**Directions**:
Quote every line of the data below as it stands, omitting pictures.

**Collected data**:
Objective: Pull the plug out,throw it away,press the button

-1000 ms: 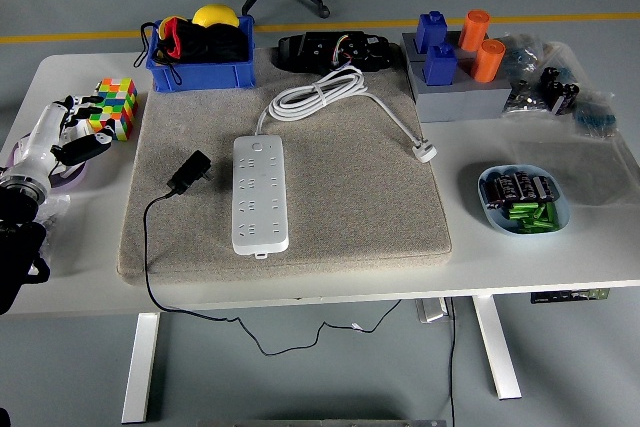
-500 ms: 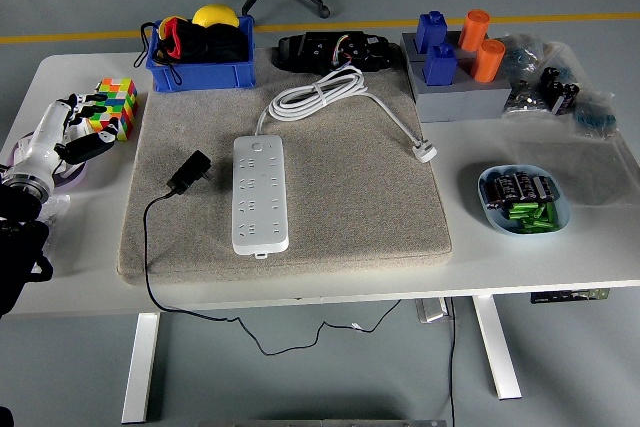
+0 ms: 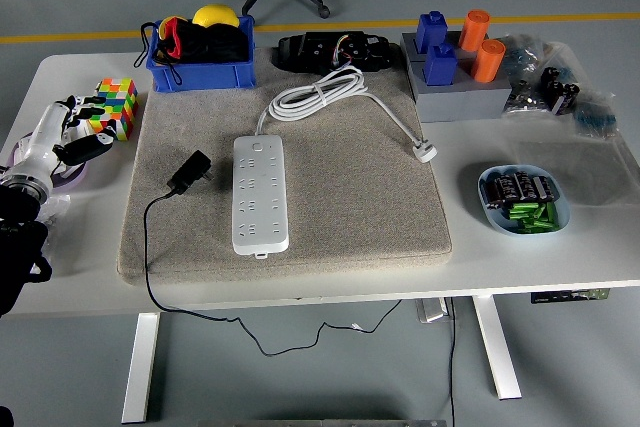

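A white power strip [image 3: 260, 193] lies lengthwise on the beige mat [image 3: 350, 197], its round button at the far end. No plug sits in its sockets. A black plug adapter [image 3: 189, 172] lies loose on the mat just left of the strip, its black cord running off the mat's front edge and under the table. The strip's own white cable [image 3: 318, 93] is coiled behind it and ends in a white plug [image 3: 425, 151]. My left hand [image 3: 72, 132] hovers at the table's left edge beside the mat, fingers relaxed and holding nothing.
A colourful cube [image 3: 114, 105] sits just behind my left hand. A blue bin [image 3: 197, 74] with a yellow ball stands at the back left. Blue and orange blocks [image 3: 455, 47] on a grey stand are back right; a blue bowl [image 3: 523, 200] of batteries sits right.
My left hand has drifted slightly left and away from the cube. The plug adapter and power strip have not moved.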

**Task answer**:
Objective: Pull the plug out,throw it away,press the button

-1000 ms: 
-500 ms: 
+0 ms: 

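A white power strip [image 3: 260, 193] lies lengthwise on the beige mat [image 3: 350, 197], its round button at the far end. No plug sits in its sockets. A black plug adapter [image 3: 189, 172] lies loose on the mat just left of the strip, its black cord running off the mat's front edge and under the table. The strip's own white cable [image 3: 318, 93] is coiled behind it and ends in a white plug [image 3: 425, 151]. My left hand [image 3: 72, 132] hovers at the table's left edge beside the mat, fingers relaxed and holding nothing.
A colourful cube [image 3: 114, 105] sits just behind my left hand. A blue bin [image 3: 197, 74] with a yellow ball stands at the back left. Blue and orange blocks [image 3: 455, 47] on a grey stand are back right; a blue bowl [image 3: 523, 200] of batteries sits right.
My left hand has drifted slightly left and away from the cube. The plug adapter and power strip have not moved.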

The response to this exercise is finished.